• Le mystère de l'étang-aux-ormes. Page -228-

        Le mystère de l'étang-aux-ormes. Page -34-

          Épilogue  

    S’étant assis au pied d’un saule pleureur d'un âge canonique qui bordait la pièce d’eau, laissant voir, par endroit, le ciel étoilé, Isabelle soupira d'aise en regardant le spectacle qu’offrait cette nuit tranquille.

    Lorsque William prit sa main dans la sienne, elle tressaillit. Elle n’était pas encore habituée à tant de tendresse. William la serra contre lui en lui murmurant à l’oreille :

    Je t’aime mon amour ! N’ai plus de crainte.

    l’esprit apaisé, Isabelle contemplait l'étang-aux-ormes, témoin de tant de drames. William prit doucement son visage entre ses mains caressantes, et plongea son regard dans le sien. Il la regardaient avec tellement d’amour dans les yeux, tellement de sérénité, qu’ils ne voulaient penser qu’à l’avenir qui se profilait devant lui. Isabelle, l'âme en paix, se laissa enlacer, heureuse, le coeur battant. Elle se blottie contre lui savourant la chaleur et la protection de ses bras.William était au comble du bonheur, et dans le magnifique ciel étoilé, il leva les yeux vers le ciel le cœur en paix, et soupira d'aise. Soudain, il aperçu une étoile filante. Il la désigna du doigt à sa bien-aimée qui eut juste le temps de l’apercevoir.
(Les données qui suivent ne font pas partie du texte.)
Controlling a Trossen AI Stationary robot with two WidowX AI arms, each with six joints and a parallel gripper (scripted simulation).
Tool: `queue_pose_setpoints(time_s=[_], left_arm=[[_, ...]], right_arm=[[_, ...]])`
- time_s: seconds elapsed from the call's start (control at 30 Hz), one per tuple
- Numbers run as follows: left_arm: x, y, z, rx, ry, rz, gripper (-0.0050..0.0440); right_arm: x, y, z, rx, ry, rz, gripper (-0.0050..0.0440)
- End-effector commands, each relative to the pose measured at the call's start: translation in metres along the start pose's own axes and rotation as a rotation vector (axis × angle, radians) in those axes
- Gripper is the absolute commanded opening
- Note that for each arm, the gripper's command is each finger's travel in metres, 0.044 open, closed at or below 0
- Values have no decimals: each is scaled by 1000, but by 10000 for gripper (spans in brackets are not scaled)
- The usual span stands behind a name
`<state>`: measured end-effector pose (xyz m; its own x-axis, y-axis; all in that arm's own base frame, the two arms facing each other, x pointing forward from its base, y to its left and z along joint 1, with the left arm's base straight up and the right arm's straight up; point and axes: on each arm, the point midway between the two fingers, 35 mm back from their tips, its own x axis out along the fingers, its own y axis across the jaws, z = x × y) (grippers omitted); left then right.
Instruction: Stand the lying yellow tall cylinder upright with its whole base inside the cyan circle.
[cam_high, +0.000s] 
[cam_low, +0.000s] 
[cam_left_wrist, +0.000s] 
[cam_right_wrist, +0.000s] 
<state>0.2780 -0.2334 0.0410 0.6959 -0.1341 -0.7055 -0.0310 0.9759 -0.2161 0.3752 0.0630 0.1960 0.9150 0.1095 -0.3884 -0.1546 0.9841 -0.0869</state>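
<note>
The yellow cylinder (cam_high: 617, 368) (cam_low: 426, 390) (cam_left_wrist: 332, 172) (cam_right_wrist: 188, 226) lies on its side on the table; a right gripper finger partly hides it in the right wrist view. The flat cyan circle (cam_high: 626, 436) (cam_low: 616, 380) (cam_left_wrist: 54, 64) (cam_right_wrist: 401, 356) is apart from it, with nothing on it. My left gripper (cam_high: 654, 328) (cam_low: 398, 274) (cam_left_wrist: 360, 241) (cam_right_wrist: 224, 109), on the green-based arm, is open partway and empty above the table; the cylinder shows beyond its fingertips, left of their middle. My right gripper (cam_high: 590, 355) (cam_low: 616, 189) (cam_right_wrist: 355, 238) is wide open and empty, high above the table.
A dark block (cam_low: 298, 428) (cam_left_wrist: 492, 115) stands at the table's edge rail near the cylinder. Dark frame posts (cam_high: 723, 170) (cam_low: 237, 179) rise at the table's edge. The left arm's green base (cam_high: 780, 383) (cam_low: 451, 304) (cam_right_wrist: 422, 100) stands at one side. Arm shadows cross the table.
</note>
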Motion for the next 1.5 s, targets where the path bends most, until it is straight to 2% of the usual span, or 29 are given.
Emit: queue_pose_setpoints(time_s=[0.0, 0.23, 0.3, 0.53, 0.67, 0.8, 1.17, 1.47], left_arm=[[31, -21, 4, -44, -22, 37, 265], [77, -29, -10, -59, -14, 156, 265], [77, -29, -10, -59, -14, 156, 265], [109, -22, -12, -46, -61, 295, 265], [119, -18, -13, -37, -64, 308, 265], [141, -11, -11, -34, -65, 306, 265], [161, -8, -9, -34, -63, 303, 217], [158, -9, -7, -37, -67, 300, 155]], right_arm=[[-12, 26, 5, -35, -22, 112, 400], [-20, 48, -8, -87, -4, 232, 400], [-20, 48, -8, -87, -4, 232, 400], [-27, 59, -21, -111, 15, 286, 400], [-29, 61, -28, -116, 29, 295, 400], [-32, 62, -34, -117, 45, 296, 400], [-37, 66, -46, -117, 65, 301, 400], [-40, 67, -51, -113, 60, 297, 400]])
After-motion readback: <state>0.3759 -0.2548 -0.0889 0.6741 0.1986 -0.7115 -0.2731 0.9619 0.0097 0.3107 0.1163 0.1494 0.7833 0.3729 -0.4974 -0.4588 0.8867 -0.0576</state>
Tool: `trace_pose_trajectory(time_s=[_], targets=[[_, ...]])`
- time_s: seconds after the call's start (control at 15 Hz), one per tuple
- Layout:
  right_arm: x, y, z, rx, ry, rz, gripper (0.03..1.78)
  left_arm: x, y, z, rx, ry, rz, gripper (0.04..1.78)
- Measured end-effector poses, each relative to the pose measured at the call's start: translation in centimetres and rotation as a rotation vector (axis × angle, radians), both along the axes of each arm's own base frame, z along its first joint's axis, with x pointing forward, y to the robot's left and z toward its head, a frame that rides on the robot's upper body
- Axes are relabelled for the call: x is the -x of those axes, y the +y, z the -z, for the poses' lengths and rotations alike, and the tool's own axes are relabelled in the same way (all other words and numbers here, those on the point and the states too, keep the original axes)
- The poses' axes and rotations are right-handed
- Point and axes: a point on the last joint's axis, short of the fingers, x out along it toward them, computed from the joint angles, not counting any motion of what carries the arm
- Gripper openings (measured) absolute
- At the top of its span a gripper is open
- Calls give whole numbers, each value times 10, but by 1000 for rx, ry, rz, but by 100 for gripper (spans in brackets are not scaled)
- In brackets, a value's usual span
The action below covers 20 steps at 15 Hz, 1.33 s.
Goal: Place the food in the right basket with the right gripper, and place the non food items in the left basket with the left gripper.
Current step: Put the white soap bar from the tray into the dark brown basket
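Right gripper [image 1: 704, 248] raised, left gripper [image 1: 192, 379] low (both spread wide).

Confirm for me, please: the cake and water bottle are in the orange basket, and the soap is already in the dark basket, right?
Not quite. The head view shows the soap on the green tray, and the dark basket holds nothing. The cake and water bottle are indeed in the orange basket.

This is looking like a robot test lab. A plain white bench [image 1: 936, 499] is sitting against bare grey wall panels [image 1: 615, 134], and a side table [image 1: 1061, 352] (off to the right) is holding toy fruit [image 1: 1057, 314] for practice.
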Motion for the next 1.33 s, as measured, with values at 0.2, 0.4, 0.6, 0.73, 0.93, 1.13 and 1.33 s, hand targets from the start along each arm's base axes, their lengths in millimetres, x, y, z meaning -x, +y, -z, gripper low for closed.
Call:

    Oh ! Fit Isabelle. Que cette étoile filante emporte avec elle ce vœu que je fais en cet instant.

    Quel est-il mon amour ? Demanda William.

    Chut ! On ne doit pas dire ce que l’on souhaite ; mais puisque l’on ne se cache plus rien, que nos cœurs sont libérés de toutes ces mauvaises choses qui nous ont fait tant souffrir, je peux te révéler mon souhait qui est celui de ne plus jamais connaître le malheur sans toi à mes côtés, cher William.

    Nous ne serons jamais plus séparés, mon aimée. Nous serons liés à jamais pour le meilleur et pour le pire, ma chérie. Je t’aime tant !

    Devant eux, sur la pièce d’eau, reposaient deux beaux signes blancs endormit, tête sous l’ailes sous la clarté de l'astre solaire, leur silhouette se réfléchissant dans l'eau calme formant une vision lactée qui se reflétaient entre les deux océans. Isabelle se blottit plus amoureusement au creux des bras de William qui prit ses lèvres en un baiser tendre et passionné. Isabelle frissonnait de bien être. Une légère brise se leva, passa sur les roseaux qui frémirent sur son passage. La brise rida l’eau tranquille, apportant avec elle le voile de tulle que la mère de Isabelle portait sur ses épaules lors de ses apparitions. Celui-ci se posa délicatement sur les genoux de William,  qui se devait de croire sa bien aimée puisque elle ne savait mentir et que certaines personnes du village avaient elles aussi, vu le fantôme de la mère d'Isabelle.

    Daphné, par l’intermédiaire de son voile tenait à lui prouver la véracité des propos de sa fille. En lui-même, ce tissu lui apportait des réponses et des preuves dont il ne pouvait plus douter. Quand Isabelle, en cet instant, comprit que sa mère était bien présente à leur côté. Elle se rendit compte également, que son esprit veillait sur elle et ne l’avait jamais quitté jusqu’à la découverte des deux coupables, responsables de son assassinat jusqu’à ce que celles-ci reçoivent le châtiment mérité à la mesure de leur crime.